Making the most of AI’s potential
Australian financial firms, according to Klein, have historically placed AI development within digital teams in order to support customer journey development – for instance, enabling customers to see real-time insights on their finances through a mobile app.
Going forward, however, Klein anticipates a growing trend where standalone AI capabilities will be established to address increasing back-office needs (primarily through increased automation and process optimisation), in response to post-pandemic cost pressures.
Standard Chartered’s Kundu, for one, is scaling AI initiatives across the bank. However, he stressed the need to balance rapid uptake of the technology with appropriate risk management, including a focus on educating the global bank’s 85,000-strong staff – many of whose roles are, or will be, impacted by AI technologies.
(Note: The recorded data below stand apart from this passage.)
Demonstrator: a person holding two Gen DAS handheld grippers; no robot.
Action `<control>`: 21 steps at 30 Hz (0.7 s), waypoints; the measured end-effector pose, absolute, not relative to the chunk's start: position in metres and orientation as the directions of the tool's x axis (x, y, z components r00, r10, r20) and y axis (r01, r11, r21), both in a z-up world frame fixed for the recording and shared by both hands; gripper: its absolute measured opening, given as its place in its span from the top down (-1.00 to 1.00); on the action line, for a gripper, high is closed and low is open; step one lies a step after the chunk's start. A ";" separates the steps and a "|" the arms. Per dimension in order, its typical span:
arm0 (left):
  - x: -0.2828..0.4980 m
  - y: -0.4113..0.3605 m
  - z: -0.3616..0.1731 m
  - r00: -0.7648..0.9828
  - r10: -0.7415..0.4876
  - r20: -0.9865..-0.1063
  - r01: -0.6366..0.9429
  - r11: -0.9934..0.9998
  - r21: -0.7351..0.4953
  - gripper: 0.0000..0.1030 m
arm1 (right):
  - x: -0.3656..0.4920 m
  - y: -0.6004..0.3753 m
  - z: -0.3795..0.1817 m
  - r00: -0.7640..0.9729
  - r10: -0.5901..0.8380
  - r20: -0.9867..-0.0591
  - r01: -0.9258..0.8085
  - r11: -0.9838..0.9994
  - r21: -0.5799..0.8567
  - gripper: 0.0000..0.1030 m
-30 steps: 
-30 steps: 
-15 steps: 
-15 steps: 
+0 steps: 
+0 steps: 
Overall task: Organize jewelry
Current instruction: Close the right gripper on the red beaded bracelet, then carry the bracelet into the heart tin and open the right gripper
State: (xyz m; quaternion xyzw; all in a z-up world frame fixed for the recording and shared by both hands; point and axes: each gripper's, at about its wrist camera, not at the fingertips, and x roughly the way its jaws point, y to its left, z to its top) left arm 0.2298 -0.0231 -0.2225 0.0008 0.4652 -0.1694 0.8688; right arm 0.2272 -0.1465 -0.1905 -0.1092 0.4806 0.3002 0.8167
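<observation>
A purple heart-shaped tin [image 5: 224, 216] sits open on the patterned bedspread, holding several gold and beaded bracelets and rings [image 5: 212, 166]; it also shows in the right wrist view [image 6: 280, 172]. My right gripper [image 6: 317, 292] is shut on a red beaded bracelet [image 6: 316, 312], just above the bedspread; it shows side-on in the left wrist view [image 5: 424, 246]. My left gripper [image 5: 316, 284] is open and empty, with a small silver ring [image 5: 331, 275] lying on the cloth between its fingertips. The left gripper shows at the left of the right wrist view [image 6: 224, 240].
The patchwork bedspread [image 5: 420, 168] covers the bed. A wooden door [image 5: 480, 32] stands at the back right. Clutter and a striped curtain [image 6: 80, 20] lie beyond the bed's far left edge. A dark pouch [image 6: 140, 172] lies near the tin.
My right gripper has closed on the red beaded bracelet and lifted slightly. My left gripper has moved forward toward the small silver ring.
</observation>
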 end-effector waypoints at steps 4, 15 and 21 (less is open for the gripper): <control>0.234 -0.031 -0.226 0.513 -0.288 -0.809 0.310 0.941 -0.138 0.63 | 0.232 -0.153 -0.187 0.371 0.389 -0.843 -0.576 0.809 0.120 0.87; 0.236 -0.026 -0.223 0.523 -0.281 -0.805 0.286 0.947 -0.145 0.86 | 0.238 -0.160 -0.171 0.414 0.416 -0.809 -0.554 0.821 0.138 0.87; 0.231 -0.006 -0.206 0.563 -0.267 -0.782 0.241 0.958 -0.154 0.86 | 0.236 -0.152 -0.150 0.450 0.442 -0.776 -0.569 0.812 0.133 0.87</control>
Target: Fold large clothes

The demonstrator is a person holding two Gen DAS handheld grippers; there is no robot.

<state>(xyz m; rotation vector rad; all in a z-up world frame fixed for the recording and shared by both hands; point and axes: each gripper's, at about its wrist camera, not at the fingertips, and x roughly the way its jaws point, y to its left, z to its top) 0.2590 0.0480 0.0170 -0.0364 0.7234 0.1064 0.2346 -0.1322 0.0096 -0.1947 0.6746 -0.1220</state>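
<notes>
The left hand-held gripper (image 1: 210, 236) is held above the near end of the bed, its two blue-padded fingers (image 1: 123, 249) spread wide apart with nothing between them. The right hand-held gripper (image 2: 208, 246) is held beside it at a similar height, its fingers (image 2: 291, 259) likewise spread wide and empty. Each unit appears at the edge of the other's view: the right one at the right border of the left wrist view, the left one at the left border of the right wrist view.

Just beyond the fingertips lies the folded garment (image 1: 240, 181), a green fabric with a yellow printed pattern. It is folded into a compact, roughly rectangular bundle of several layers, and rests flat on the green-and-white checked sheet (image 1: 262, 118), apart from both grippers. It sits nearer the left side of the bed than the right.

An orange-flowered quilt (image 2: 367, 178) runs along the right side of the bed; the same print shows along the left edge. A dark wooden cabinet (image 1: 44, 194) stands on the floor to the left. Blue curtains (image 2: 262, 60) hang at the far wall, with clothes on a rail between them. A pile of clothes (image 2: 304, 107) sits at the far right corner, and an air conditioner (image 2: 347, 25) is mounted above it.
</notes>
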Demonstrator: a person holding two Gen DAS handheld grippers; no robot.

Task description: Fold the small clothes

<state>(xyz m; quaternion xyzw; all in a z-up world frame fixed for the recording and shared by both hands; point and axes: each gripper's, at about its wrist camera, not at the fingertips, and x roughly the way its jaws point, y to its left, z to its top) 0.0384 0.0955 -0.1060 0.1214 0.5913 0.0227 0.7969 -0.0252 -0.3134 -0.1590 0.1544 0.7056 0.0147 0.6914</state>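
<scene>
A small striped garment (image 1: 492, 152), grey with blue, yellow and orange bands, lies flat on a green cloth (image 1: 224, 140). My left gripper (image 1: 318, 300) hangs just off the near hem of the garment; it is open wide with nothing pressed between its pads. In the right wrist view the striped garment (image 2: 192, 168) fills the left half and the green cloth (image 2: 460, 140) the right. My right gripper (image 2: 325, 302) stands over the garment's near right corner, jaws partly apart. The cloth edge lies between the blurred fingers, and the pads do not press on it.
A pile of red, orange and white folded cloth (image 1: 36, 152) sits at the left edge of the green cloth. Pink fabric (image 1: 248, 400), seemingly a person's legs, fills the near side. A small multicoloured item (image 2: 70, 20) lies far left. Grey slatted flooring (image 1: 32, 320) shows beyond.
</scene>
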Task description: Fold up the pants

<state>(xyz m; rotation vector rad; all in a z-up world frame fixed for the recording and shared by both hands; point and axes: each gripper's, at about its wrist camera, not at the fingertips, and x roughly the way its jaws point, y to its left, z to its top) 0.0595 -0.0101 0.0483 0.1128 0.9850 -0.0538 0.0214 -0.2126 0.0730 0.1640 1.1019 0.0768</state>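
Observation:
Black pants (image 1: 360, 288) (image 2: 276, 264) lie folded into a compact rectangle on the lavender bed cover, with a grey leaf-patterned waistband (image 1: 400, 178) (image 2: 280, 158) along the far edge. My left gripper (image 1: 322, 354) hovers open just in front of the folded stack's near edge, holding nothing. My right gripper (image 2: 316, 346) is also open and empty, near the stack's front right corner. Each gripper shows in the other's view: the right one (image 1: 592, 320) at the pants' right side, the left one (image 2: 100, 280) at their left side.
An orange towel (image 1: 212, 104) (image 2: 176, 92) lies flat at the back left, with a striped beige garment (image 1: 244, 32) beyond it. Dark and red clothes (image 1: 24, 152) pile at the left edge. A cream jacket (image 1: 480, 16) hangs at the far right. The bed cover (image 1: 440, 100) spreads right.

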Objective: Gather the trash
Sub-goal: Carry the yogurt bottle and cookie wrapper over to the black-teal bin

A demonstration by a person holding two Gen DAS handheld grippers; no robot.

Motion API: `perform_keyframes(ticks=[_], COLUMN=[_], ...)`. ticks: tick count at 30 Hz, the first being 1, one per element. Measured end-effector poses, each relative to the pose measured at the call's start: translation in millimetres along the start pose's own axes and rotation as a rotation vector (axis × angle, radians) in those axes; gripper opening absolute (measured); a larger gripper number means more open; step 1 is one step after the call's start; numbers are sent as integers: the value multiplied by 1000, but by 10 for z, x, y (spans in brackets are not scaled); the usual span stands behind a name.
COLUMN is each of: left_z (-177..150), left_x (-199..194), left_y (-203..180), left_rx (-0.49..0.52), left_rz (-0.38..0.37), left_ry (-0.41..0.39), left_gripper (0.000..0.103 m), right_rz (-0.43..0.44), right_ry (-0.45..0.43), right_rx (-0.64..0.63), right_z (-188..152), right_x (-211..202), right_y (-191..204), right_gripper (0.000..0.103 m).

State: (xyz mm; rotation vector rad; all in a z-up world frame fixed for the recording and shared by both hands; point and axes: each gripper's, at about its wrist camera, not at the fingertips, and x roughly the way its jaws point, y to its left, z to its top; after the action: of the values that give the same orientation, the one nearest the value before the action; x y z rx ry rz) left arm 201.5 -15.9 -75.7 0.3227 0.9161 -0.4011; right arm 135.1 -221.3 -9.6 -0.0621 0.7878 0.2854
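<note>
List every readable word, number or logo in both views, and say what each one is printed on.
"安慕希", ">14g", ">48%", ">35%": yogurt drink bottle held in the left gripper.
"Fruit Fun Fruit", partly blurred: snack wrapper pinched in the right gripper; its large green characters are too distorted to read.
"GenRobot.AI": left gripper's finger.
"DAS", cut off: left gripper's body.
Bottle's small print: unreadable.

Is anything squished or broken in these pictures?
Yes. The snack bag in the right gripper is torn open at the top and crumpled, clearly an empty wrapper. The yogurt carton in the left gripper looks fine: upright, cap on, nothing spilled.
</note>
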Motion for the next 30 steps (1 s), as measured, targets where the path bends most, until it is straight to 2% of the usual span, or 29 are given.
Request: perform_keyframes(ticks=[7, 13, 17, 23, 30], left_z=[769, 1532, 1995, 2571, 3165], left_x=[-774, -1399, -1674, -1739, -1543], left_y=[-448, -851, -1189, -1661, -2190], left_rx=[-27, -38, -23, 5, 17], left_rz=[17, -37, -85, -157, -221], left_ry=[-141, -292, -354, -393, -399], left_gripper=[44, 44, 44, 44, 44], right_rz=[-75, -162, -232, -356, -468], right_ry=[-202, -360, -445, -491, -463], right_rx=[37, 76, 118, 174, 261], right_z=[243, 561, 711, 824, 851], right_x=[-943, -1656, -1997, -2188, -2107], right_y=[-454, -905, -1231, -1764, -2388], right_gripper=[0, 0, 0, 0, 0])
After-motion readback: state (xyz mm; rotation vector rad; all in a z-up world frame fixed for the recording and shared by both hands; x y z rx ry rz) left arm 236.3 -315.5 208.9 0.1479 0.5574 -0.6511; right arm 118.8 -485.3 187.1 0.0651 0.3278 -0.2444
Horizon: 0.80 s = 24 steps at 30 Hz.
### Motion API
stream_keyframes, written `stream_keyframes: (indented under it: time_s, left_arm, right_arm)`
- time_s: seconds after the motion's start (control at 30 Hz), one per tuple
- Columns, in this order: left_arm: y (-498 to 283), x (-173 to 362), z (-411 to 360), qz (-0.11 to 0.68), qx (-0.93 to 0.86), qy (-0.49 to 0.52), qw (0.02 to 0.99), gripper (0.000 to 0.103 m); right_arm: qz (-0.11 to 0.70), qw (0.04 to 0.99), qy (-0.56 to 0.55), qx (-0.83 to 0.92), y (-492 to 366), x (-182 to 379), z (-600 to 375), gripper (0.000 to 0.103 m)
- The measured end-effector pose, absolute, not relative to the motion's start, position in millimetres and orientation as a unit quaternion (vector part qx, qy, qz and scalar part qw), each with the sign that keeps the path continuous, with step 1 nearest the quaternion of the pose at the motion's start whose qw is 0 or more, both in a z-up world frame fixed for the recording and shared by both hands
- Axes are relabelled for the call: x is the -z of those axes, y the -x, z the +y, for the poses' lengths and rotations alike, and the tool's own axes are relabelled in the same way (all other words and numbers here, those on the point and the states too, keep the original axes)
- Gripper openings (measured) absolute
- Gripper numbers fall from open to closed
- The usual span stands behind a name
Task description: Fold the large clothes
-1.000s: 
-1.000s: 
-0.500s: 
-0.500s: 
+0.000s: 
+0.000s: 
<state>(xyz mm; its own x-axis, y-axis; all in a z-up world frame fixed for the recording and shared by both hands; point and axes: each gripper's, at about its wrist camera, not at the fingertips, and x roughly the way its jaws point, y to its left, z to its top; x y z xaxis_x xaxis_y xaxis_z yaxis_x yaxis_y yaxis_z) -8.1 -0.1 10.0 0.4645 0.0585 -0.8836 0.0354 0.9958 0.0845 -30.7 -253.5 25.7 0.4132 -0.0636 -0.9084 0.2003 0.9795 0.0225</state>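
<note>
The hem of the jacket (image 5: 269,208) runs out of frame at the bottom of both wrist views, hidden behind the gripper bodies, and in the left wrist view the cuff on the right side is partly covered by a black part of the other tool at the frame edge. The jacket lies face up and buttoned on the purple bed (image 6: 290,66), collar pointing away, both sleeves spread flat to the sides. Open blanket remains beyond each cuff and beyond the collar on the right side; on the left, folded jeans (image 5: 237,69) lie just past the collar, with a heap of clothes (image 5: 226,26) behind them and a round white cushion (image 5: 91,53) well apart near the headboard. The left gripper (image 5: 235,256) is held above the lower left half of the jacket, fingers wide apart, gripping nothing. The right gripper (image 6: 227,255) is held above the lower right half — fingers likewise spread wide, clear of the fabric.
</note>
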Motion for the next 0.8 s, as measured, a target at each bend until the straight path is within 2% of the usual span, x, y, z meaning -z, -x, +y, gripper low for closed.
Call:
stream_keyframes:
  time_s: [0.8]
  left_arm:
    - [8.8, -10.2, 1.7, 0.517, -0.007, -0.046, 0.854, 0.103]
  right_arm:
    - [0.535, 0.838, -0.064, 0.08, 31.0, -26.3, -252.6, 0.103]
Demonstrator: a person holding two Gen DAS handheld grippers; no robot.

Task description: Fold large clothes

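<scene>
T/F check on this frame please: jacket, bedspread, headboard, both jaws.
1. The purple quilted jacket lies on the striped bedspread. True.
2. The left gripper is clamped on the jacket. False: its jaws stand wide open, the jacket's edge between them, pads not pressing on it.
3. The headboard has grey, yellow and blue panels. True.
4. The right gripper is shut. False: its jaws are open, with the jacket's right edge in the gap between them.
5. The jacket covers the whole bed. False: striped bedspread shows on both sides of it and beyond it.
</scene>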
Apart from identifying key sources of algorithmic bias (including different base rates, historical bias, label bias, contextual features and under-representation of groups, as well as inflexible models), AHRC’s technical paper also proposed five mitigation strategies.
These are: acquiring up-to-date and more comprehensive data points; pre-processing data before using it to train an algorithm; programming an AI system to identify nuanced differences between groups; modifying the AI system to correct for existing inequalities; and finding fairer measures to target variables when prompting the AI to make assessments.
Kundu similarly mapped out key risk areas specific to AI/ML adoption, including the explainability and reliability of a model’s results, stability of models in a changing economic climate, auditability of models, plus, data bias and real-world social biases that FSIs must be wary of.
“[AI] is not just an opportunity. It’s an imperative for traditional banks,” he said.
“This is not just because it’s the secret to profitability or lower cost… but because it’s the only way banks can meet their core purpose of serving customers across all parts of society in a fair and responsible way.”
Kundu further emphasised the proactive steps made by financial regulators in Singapore and Hong Kong – markets where Standard Chartered has a significant presence – in publishing guidelines to tackle AI bias.
Closer to home, while Data61 released an economy-wide AI roadmap late last year setting out eight high-level principles for ethical AI use, as yet no FSI-specific guidelines from regulators have been formed.
Where guiding principles are proving helpful, Kundu believes it would be “premature” to introduce new legislation for industry to combat algorithmic bias, citing the nascent nature of AI technology and its yet-to-be-fully understood social impacts.
For now, he said, “I think we have enough safeguards in existing legislation or regulations [in place].”